*WORK ORDER*
Please set down each line of the data again, unchanged.

▽

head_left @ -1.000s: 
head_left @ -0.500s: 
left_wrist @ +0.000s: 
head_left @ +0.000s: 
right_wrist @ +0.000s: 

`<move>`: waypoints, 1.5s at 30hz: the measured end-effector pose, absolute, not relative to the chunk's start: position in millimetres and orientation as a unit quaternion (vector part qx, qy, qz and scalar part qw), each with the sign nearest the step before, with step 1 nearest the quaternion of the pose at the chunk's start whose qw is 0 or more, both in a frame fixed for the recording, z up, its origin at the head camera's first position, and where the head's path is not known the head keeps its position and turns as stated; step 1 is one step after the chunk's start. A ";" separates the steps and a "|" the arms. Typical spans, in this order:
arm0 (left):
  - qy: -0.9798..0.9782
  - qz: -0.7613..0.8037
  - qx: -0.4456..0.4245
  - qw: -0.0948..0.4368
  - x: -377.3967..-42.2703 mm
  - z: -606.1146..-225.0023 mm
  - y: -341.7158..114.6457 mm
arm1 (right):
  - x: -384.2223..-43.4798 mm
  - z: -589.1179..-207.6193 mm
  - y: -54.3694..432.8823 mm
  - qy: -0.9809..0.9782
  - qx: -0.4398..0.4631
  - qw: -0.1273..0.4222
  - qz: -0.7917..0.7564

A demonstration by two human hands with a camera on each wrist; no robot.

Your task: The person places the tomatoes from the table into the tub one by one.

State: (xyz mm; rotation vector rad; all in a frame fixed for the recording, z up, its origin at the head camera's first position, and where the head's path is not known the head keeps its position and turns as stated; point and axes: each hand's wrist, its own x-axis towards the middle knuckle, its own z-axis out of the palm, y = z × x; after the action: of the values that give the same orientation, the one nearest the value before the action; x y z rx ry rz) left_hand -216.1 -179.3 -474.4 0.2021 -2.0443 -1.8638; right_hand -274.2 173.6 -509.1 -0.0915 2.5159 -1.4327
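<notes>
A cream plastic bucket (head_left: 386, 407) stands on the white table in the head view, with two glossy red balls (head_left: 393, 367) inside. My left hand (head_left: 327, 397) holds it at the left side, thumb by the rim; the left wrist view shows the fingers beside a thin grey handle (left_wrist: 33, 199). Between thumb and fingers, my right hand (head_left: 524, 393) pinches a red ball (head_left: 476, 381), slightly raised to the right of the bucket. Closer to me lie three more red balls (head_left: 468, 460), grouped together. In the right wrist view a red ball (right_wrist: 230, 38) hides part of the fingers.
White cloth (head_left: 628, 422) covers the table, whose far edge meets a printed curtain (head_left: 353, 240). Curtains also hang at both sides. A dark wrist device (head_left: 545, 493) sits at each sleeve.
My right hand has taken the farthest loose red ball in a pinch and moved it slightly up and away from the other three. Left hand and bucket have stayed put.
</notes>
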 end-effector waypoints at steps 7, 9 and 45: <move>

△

*ANSWER TO THE PROBLEM*
head_left @ -1.000s: 
head_left @ -0.500s: 
left_wrist @ +0.000s: 
head_left @ +0.000s: 
right_wrist @ +0.000s: 

`<move>`: waypoints, 1.5s at 30hz: the measured end-effector pose, absolute, not relative to the chunk's start: position in millimetres and orientation as a unit quaternion (vector part qx, qy, qz and scalar part qw), each with the sign nearest the step before, with step 1 nearest the quaternion of the pose at the chunk's start whose qw is 0 or more, both in a frame fixed for the recording, z up, its origin at the head camera's first position, and where the head's path is not known the head keeps its position and turns as stated; step 1 is one step after the chunk's start. A ";" separates the steps and a "|" the arms. Typical spans, in this order:
arm0 (left):
  - qy: -0.9798..0.9782
  - qz: -0.7613..0.8037
  - qx: -0.4456..0.4245
  - qw: -0.0948..0.4368
  - x: -377.3967..-42.2703 mm
  - z: -606.1146..-225.0023 mm
  - y: -341.7158..114.6457 mm
arm1 (right):
  - x: -384.2223..-43.4798 mm
  - z: -589.1179..-207.6193 mm
  - y: -54.3694..432.8823 mm
  - qy: -0.9809..0.9782
  - qx: -0.4398..0.4631
  - qw: -0.1273..0.4222
  - qz: -0.7917..0.7564

A demonstration by two human hands with a camera on each wrist; no robot.

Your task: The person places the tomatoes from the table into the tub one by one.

State: (xyz mm; rotation vector rad; all in a frame fixed for the recording, z up, its origin at the head camera's first position, and where the head's path is not known the head keeps its position and turns as stated; point and axes: each hand's wrist, its own x-axis towards the middle knuckle, its own z-axis out of the palm, y = z × x; after the action: of the values that give the same orientation, the one nearest the value before the action; x y z rx ry rz) left_hand -216.1 -179.3 -474.4 0.2021 -2.0443 -1.8638; right_hand -274.2 173.6 -509.1 -0.0915 2.5159 -1.4327
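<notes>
A cream plastic bucket (head_left: 386, 407) stands on the white table in the head view, with two glossy red balls (head_left: 393, 367) inside. My left hand (head_left: 327, 397) holds it at the left side, thumb by the rim; the left wrist view shows the fingers beside a thin grey handle (left_wrist: 33, 199). Between thumb and fingers, my right hand (head_left: 524, 393) pinches a red ball (head_left: 476, 381), slightly raised to the right of the bucket. Closer to me lie three more red balls (head_left: 468, 460), grouped together. In the right wrist view a red ball (right_wrist: 230, 38) hides part of the fingers.
White cloth (head_left: 628, 422) covers the table, whose far edge meets a printed curtain (head_left: 353, 240). Curtains also hang at both sides. A dark wrist device (head_left: 545, 493) sits at each sleeve.
My right hand has taken the farthest loose red ball in a pinch and moved it slightly up and away from the other three. Left hand and bucket have stayed put.
</notes>
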 end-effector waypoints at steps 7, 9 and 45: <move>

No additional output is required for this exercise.